WORK INSTRUCTION = Could you retype every line below exactly, omitting the images?

——

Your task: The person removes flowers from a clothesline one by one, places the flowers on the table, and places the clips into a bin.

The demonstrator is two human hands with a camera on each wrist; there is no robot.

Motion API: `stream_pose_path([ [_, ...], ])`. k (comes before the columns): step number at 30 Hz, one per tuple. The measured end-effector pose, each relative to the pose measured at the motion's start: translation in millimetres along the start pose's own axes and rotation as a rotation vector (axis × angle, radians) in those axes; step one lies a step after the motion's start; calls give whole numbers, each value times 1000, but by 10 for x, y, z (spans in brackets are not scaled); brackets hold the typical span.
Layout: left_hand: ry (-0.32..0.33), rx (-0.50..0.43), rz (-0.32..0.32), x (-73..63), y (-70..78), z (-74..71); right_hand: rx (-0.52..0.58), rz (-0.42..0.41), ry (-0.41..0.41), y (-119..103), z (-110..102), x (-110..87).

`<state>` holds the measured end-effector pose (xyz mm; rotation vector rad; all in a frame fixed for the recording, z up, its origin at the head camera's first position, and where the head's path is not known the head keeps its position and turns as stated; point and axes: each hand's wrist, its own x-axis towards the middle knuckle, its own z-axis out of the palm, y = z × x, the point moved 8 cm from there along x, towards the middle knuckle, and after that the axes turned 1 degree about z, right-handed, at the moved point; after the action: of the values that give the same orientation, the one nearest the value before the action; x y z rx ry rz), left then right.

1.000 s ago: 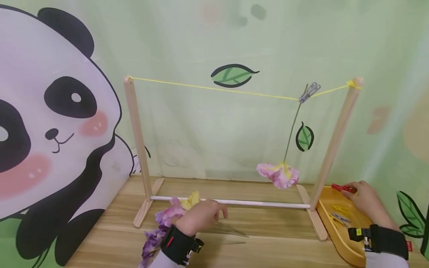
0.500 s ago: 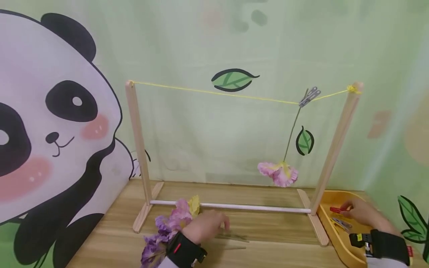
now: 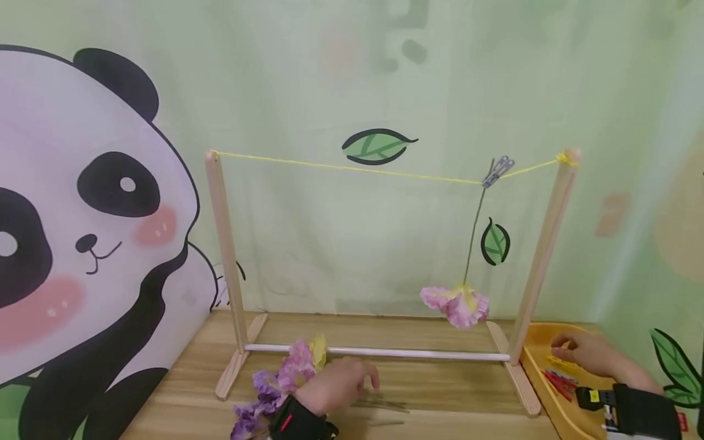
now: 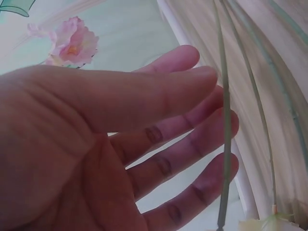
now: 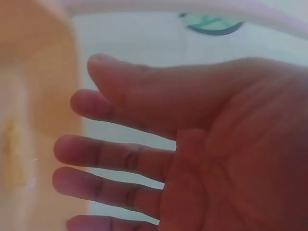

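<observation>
My right hand (image 3: 585,354) hovers over the yellow tray (image 3: 544,335) with its fingers loosely bent and nothing between them. Below it in the tray lie red clothespins (image 3: 559,384), a grey clothespin (image 3: 563,377) and yellow clothespins (image 3: 565,366). Over the table my left hand (image 3: 342,384) stays beside artificial flowers: pink (image 3: 298,368), purple (image 3: 249,420) and yellow (image 3: 318,352). In the left wrist view its fingers are relaxed and apart, with a green stem (image 4: 225,130) passing by the fingertips. Whether the stem touches them I cannot tell.
A wooden frame (image 3: 226,256) carries a yellow string (image 3: 341,166). From it a pink flower (image 3: 459,305) hangs upside down, its stem clipped by a grey clothespin (image 3: 497,172). A white rod (image 3: 396,352) joins the frame's feet. A panda-print cloth (image 3: 121,244) stands behind.
My right hand has lowered a red clothespin into the tray and let go of it. The left hand has hardly moved. The head view has tilted up slightly.
</observation>
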<state>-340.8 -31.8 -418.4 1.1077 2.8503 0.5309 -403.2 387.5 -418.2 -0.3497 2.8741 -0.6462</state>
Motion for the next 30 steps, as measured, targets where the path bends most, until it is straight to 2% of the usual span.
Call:
stream_pose_path([
  [5, 37, 22, 22, 18, 3, -45, 3, -22, 61, -259, -201, -85],
  [11, 82, -33, 32, 47, -15, -67, -19, -24, 88, -502, -355, -221],
  [16, 177, -103, 14, 108, -13, -119, -3, -54, 149, -696, -478, -306],
  [23, 396, -253, -23, 170, -1, -208, 24, -92, 265, -917, -518, -326],
  [26, 473, -386, -21, 182, 0, -216, 70, -137, 313, -1055, -519, -336],
  [30, 526, -570, -20, 206, -12, -193, 140, -200, 391, -1265, -540, -351],
])
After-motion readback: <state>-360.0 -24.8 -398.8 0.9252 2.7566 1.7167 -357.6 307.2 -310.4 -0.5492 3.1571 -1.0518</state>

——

RESPONSE TO THE TASK =
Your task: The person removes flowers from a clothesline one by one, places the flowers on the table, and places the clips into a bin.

The demonstrator is two human hands with a camera on each wrist; there is no robot.

Motion API: `stream_pose_path([ [_, ...], ])`. k (comes before the columns): step number at 30 Hz, one per tuple. The measured end-effector pose, each relative to the pose measured at the motion's start: translation in millimetres along the start pose's own axes and rotation as a rotation vector (axis × angle, radians) in those axes; step one lies a step after the motion's start; calls give whole numbers, each value times 1000, but by 10 for x, y, z (spans in brackets are not scaled); brackets hold the typical span.
Layout: left_hand: ry (-0.32..0.33), rx (-0.50..0.43), rz (-0.32..0.32), x (-73..63), y (-70..78), z (-74..71); right_hand: rx (-0.52..0.58), rz (-0.42..0.41), ry (-0.41..0.41), y (-119..103), z (-110..102), x (-110..87).

`<state>` holds the measured end-effector pose (xyz mm; rotation vector rad; all in a frame fixed for the recording, z up, its origin at the head camera's first position, and where the head's path is not known the head keeps its position and turns as stated; point and axes: each hand's wrist, its own x-axis towards the middle knuckle, its own z-axis out of the palm, y = z × x, the point moved 8 cm from there along x, towards the middle knuckle, and after that the axes turned 1 degree about z, right-handed, at the moved point; after the action: of the values that give the same orientation, the one nearest the value before the action; x y z rx ry rz), left then right.

1.000 s ago: 
0.500 s ago: 
now: 
now: 
now: 

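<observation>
My right hand (image 3: 585,354) hovers over the yellow tray (image 3: 544,335) with its fingers loosely bent and nothing between them. Below it in the tray lie red clothespins (image 3: 559,384), a grey clothespin (image 3: 563,377) and yellow clothespins (image 3: 565,366). Over the table my left hand (image 3: 342,384) stays beside artificial flowers: pink (image 3: 298,368), purple (image 3: 249,420) and yellow (image 3: 318,352). In the left wrist view its fingers are relaxed and apart, with a green stem (image 4: 225,130) passing by the fingertips. Whether the stem touches them I cannot tell.
A wooden frame (image 3: 226,256) carries a yellow string (image 3: 341,166). From it a pink flower (image 3: 459,305) hangs upside down, its stem clipped by a grey clothespin (image 3: 497,172). A white rod (image 3: 396,352) joins the frame's feet. A panda-print cloth (image 3: 121,244) stands behind.
My right hand has lowered a red clothespin into the tray and let go of it. The left hand has hardly moved. The head view has tilted up slightly.
</observation>
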<state>-340.8 -31.8 -418.4 1.1077 2.8503 0.5309 -403.2 387.5 -418.2 -0.3497 2.8741 -0.6462</state>
Motion for the next 30 steps, as measured, targets where the path bends most, until it is straight to 2% of the usual span.
Call:
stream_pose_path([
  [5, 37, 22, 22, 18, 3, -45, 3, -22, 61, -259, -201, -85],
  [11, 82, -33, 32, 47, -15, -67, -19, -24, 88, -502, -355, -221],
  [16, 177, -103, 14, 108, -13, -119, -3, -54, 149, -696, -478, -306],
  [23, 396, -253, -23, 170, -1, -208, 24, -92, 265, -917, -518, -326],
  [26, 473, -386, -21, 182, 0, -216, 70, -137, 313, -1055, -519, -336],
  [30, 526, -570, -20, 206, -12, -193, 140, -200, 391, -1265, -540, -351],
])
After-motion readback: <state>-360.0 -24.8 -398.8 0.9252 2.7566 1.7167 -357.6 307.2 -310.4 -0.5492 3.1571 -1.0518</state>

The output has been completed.